Cigar Cigarette is the project of producer, sound engineer/multi-instrumentalist Chris McLaughlin. His debut Cigar Cigar Cigar Cigarette is an industrial-tinged alternative soundscape guided by anxious, apocalyptic mystique as much as it is by McLaughlin’s wide-spanning ear and expansive vision. Boasting ten years of production work ranging from Kanye West and Justin Vernon of Bon Iver to Fabrizio Moretti of The Strokes’ machinegum collective and a recent Neon Indian remix, McLaughlin’s solo debut is a strange and stirring collection of songs that calls to mind The Smiths and The Virgins if they played on the ashes of a fallen city. Today, Cigar Cigarette has debuted his brand new single “Hard Five.”

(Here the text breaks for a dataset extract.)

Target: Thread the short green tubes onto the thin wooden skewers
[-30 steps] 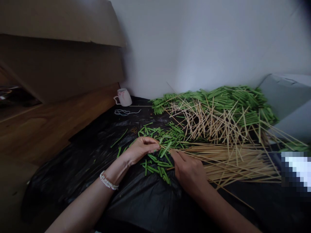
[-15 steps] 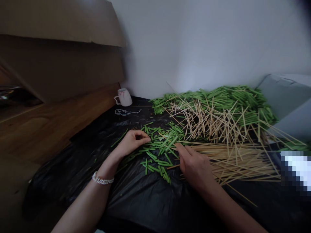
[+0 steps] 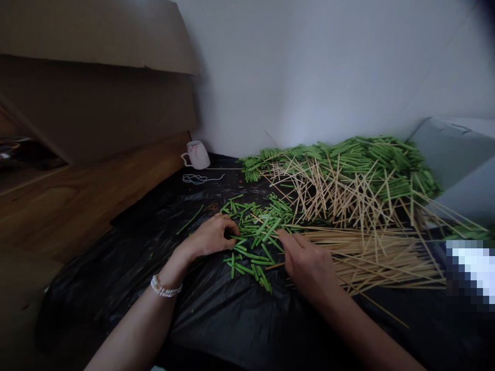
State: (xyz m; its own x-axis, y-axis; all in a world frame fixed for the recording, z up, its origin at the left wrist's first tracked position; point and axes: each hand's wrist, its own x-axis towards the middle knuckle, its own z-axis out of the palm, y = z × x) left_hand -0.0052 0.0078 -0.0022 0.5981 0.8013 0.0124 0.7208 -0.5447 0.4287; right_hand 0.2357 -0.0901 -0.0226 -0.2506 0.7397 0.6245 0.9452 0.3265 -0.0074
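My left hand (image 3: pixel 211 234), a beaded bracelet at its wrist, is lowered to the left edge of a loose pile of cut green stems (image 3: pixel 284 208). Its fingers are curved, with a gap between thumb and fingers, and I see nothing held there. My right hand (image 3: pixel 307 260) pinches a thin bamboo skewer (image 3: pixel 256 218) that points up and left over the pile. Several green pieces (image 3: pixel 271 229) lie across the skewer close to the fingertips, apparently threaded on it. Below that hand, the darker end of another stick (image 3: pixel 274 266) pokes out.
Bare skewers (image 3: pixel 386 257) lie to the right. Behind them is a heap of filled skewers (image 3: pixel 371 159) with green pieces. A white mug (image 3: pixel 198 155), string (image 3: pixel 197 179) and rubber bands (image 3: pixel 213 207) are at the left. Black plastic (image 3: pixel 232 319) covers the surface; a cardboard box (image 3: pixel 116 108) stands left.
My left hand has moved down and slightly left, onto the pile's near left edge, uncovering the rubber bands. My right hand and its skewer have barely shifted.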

“The song “Cigar Cigarette” came first,” says producer, sound engineer, and multi-instrumentalist Chris McLaughlin about his solo project’s name. “It was some bizarre Dadaist lyric that’s this repetition of an object that lives in its own world. When I started mentioning it to friends, they were like ‘oh, of course—big thing, little thing.” “One of the best things I can do is help raise up the voices of others, which is really important to me, especially as a producer or as an engineer,” says McLaughlin. “I’m definitely offering creative ideas constantly, and sometimes that can get really frustrating if people don’t end up using them. On the other hand—and that’s the satisfying thing about making your own music—it goes right in my pocket for the next record.”

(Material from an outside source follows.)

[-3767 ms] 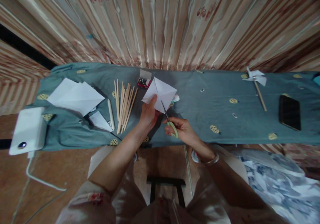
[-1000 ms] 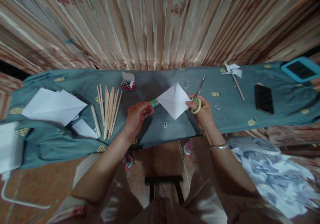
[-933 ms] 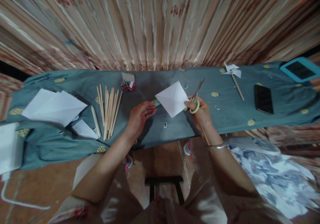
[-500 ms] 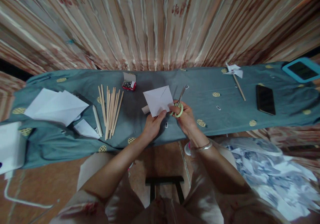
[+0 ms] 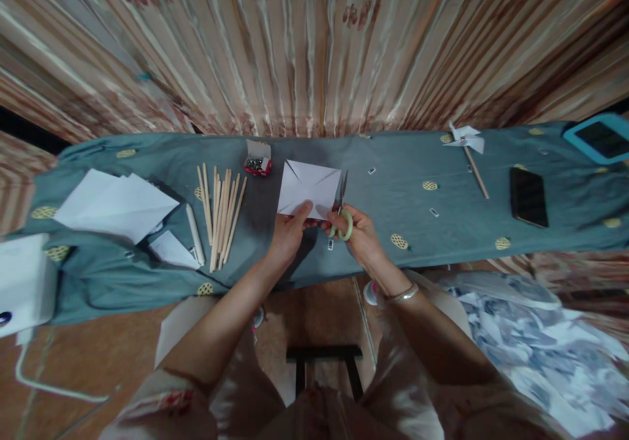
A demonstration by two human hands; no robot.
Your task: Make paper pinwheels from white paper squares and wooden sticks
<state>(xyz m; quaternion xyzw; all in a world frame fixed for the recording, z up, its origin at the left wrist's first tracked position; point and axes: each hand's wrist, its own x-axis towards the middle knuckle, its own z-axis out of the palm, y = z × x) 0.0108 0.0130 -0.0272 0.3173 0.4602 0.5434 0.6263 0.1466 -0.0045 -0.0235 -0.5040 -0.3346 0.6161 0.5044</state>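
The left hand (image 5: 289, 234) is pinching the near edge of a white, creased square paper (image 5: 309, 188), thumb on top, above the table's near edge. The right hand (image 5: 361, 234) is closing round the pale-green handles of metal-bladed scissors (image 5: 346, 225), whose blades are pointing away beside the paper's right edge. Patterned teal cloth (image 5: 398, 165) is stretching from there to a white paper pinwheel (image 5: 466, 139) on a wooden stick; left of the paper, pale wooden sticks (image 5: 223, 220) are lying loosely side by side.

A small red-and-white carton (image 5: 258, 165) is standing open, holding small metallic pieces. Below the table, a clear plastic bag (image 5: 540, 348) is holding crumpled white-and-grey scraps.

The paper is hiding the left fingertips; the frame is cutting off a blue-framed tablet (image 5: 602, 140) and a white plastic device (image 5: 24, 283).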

Early experiments soldering with old 80s digital delays, samplers and obscure flea market equipment would inform a lifelong commitment to DIY creation. This approach would lead to McLaughlin recording the seedlings of Cigar Cigarette in an abandoned Masonic Temple in Boston. “The acoustics were nuts,” McLaughlin remembers fondly. “The long guitar reverbs are literally just the room echoing. I set up speakers and would play shit back through the room and sample the sounds of the space’s reverb.” The sessions in the temple would lead to a stirring and strange collection of songs that call to mind The Smiths and The Virgins if they played on the ashes of a fallen city.

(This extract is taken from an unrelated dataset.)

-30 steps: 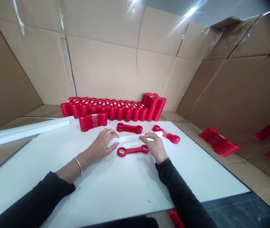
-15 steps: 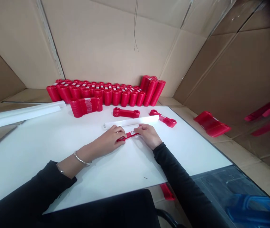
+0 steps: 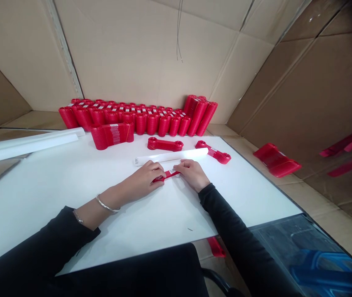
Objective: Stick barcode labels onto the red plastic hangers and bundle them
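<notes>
Left hand (image 3: 141, 181) is pinching the left end of the red piece (image 3: 168, 175), fingers nearly closed, thumb on the near side; probably bracing it against sliding. Right hand (image 3: 193, 174) is curling half closed over the right end, fingertips touching at the white label (image 3: 172, 170), likely pressing or smoothing it; can't tell if they're also gripping underneath, since the hand is hiding that end. Piece is sitting at frame centre, low over the table (image 3: 126, 235), slightly slanting up to the right, probably so both hands are reaching it easily.

White roll (image 3: 176, 156) is lying just beyond the hands, apparently within easy reach, its right end close to the right stack (image 3: 214, 153). Middle stack (image 3: 165, 144) is lying behind the roll. Left stack (image 3: 112, 135) is standing left of centre, a band seemingly holding it together. Stack row (image 3: 145, 123) is lining up along the back, near the cardboard wall (image 3: 132, 53), probably leaving the front for working. White tubes (image 3: 40, 142) are lying at the left edge, off to the side.
</notes>
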`<action>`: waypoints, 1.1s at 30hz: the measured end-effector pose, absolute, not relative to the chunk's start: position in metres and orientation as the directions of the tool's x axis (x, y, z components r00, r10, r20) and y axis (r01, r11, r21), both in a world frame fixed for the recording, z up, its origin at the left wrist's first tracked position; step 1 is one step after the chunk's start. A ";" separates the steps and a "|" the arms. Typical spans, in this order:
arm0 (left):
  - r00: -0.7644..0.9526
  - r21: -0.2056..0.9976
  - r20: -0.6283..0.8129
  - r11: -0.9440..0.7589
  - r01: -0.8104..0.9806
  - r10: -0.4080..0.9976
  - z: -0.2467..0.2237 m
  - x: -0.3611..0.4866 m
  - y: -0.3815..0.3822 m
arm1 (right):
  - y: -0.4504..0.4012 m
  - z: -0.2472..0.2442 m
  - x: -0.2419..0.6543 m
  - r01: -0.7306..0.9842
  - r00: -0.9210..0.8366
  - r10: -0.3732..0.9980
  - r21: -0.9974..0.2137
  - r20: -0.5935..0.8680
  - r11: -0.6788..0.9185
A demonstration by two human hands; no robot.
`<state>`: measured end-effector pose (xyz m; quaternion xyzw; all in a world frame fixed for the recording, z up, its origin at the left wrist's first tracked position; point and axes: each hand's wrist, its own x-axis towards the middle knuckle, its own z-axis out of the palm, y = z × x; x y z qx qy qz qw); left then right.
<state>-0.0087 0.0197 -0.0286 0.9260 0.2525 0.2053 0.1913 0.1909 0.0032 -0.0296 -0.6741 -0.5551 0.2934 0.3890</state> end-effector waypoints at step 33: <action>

“Hard Five,” was written pre-election in the wake of a friend’s funeral, calls to mind both a hot summer day pounding the pavement in New York City and the nervous jitters of a world mid-collapse. “I think there’s a lot of anxiety in the music,” he says. “These songs were written about an apocalyptic future I felt was coming, the rise of know-nothings, anti-science and nationalism that was starting to bubble up. It’s terrifying because a lot of it was open-ended imagery, but now serves as a kind of gallows humor—it’s just getting worse and worse, and all you can do to stay sane sometimes is laugh!”
McLaughlin’s project may serve as a respite amid the chaos, but his ethos remains generous as his production work, rooted in aiding and uplifting the voices of other musicians and participating actively in the fight against the oppressive powers-that-be, including taking part in a compilation put out by Rough Trade in support of the Black Visions Collective.
Hard Five is out September 2nd and EP (“Cigar Cigar Cigar Cigarette”) out later this year.